What the task requires
Your answer must be the listing, given again word for word.

Supplied information
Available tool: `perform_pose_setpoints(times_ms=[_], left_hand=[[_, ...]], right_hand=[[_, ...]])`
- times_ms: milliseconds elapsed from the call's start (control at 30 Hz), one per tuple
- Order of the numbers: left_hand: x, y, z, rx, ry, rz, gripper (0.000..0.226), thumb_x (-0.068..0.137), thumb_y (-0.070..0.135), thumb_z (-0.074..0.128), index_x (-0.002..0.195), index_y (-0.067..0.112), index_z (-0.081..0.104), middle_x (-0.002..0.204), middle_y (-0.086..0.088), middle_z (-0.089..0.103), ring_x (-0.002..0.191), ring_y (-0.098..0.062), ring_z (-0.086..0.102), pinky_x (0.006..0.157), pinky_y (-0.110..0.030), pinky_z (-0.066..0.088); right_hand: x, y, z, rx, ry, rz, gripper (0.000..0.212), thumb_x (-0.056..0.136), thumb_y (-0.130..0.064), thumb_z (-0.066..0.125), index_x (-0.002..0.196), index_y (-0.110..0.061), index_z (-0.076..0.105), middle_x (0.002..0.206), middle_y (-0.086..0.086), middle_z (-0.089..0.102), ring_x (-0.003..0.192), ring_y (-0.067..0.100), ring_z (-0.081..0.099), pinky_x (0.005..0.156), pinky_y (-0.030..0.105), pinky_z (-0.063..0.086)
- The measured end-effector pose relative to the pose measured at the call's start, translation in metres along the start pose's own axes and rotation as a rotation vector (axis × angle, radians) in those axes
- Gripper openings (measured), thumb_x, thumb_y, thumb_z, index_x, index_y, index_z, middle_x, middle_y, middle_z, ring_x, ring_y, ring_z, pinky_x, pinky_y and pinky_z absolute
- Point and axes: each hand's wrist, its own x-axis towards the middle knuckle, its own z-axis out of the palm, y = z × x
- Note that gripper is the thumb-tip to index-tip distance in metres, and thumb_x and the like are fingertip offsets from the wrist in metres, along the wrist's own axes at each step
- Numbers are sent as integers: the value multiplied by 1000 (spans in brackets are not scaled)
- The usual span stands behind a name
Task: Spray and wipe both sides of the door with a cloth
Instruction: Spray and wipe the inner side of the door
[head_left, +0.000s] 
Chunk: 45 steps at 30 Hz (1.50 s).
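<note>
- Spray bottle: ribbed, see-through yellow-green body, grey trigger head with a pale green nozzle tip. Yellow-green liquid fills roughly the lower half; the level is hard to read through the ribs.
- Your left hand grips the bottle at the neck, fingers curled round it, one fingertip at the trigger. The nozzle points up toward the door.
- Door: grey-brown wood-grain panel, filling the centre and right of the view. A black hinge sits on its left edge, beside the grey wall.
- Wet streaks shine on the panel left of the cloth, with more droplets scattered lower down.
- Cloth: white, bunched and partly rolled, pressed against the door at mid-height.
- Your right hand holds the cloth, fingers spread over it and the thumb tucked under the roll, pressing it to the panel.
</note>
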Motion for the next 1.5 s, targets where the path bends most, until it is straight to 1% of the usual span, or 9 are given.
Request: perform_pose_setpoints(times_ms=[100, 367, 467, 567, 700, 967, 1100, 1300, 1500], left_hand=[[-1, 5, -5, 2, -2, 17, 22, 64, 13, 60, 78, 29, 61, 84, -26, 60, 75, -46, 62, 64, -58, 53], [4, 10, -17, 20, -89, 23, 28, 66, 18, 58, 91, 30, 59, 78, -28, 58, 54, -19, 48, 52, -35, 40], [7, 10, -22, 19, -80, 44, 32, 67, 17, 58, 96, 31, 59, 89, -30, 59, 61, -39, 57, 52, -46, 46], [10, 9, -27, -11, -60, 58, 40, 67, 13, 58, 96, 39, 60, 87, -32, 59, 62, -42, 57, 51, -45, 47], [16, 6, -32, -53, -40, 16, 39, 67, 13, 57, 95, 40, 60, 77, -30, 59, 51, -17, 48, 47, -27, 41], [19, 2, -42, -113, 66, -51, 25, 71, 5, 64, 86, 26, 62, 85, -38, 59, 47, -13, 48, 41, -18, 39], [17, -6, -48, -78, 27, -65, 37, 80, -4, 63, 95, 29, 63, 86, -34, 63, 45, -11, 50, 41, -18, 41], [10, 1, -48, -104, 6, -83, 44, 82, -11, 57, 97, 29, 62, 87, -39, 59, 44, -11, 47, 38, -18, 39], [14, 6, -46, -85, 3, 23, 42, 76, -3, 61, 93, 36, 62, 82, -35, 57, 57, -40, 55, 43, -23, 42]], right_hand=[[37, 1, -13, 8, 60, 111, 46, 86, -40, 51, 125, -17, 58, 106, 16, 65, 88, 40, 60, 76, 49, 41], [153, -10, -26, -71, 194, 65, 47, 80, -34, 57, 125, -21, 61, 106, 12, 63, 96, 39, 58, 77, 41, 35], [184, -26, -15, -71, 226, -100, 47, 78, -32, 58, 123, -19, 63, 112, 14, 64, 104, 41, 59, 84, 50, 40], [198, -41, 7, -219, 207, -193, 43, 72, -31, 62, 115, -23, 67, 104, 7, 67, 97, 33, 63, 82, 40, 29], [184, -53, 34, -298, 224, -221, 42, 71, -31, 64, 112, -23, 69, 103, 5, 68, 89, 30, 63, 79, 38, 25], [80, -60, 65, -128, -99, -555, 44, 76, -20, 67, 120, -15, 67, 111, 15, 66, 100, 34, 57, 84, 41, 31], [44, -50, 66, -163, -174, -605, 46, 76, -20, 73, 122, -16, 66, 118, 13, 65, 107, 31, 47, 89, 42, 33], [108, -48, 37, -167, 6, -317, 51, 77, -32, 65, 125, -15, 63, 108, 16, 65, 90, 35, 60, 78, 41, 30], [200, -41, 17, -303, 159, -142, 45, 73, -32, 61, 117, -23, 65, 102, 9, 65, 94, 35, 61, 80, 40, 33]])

Result below
Available tool: `perform_pose_setpoints(times_ms=[_], left_hand=[[_, ...]], right_hand=[[_, ...]])`
- times_ms: milliseconds elapsed from the call's start (control at 30 Hz), one per tuple
- Order of the numbers: left_hand: x, y, z, rx, ry, rz, gripper (0.000..0.226), thumb_x (-0.068..0.137), thumb_y (-0.070..0.135), thumb_z (-0.074..0.128), index_x (-0.002..0.195), index_y (-0.067..0.112), index_z (-0.081..0.104), middle_x (-0.002..0.204), middle_y (-0.086..0.088), middle_z (-0.089..0.103), ring_x (-0.002..0.191), ring_y (-0.098..0.062), ring_z (-0.086..0.102), pinky_x (0.006..0.157), pinky_y (-0.110..0.030), pinky_z (-0.066..0.088); right_hand: x, y, z, rx, ry, rz, gripper (0.000..0.212), thumb_x (-0.056..0.136), thumb_y (-0.130..0.064), thumb_z (-0.066..0.125), index_x (-0.002..0.196), index_y (-0.110..0.061), index_z (-0.076..0.105), middle_x (0.002..0.206), middle_y (-0.086..0.086), middle_z (-0.089..0.102), ring_x (-0.003..0.192), ring_y (-0.067..0.100), ring_z (-0.081..0.099), pinky_x (0.005..0.156), pinky_y (-0.030..0.105), pinky_z (-0.063..0.086)
- The measured end-effector pose relative to the pose measured at the call's start, translation in metres along the start pose's own axes and rotation as a rotation vector (axis × angle, radians) in those axes
- Gripper openings (measured), thumb_x, thumb_y, thumb_z, index_x, index_y, index_z, middle_x, middle_y, middle_z, ring_x, ring_y, ring_z, pinky_x, pinky_y and pinky_z absolute
- Point and axes: each hand's wrist, its own x-axis towards the middle knuckle, its own z-axis out of the palm, y = z × x
- Note that gripper is the thumb-tip to index-tip distance in metres, and thumb_x and the like are fingertip offsets from the wrist in metres, along the wrist's own axes at each step
- Numbers are sent as integers: the value multiplied by 1000 (spans in brackets are not scaled)
- The usual span stands behind a name
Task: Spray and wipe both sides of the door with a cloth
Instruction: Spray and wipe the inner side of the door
[head_left, +0.000s] 
Chunk: 45 steps at 30 Hz (1.50 s).
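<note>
- Spray bottle: ribbed, see-through yellow-green body, grey trigger head with a pale green nozzle tip. Yellow-green liquid fills roughly the lower half; the level is hard to read through the ribs.
- Your left hand grips the bottle at the neck, fingers curled round it, one fingertip at the trigger. The nozzle points up toward the door.
- Door: grey-brown wood-grain panel, filling the centre and right of the view. A black hinge sits on its left edge, beside the grey wall.
- Wet streaks shine on the panel left of the cloth, with more droplets scattered lower down.
- Cloth: white, bunched and partly rolled, pressed against the door at mid-height.
- Your right hand holds the cloth, fingers spread over it and the thumb tucked under the roll, pressing it to the panel.
</note>
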Motion for the next 1.5 s, targets where the path bends most, until it is straight to 1% of the usual span, or 9 are given.
Request: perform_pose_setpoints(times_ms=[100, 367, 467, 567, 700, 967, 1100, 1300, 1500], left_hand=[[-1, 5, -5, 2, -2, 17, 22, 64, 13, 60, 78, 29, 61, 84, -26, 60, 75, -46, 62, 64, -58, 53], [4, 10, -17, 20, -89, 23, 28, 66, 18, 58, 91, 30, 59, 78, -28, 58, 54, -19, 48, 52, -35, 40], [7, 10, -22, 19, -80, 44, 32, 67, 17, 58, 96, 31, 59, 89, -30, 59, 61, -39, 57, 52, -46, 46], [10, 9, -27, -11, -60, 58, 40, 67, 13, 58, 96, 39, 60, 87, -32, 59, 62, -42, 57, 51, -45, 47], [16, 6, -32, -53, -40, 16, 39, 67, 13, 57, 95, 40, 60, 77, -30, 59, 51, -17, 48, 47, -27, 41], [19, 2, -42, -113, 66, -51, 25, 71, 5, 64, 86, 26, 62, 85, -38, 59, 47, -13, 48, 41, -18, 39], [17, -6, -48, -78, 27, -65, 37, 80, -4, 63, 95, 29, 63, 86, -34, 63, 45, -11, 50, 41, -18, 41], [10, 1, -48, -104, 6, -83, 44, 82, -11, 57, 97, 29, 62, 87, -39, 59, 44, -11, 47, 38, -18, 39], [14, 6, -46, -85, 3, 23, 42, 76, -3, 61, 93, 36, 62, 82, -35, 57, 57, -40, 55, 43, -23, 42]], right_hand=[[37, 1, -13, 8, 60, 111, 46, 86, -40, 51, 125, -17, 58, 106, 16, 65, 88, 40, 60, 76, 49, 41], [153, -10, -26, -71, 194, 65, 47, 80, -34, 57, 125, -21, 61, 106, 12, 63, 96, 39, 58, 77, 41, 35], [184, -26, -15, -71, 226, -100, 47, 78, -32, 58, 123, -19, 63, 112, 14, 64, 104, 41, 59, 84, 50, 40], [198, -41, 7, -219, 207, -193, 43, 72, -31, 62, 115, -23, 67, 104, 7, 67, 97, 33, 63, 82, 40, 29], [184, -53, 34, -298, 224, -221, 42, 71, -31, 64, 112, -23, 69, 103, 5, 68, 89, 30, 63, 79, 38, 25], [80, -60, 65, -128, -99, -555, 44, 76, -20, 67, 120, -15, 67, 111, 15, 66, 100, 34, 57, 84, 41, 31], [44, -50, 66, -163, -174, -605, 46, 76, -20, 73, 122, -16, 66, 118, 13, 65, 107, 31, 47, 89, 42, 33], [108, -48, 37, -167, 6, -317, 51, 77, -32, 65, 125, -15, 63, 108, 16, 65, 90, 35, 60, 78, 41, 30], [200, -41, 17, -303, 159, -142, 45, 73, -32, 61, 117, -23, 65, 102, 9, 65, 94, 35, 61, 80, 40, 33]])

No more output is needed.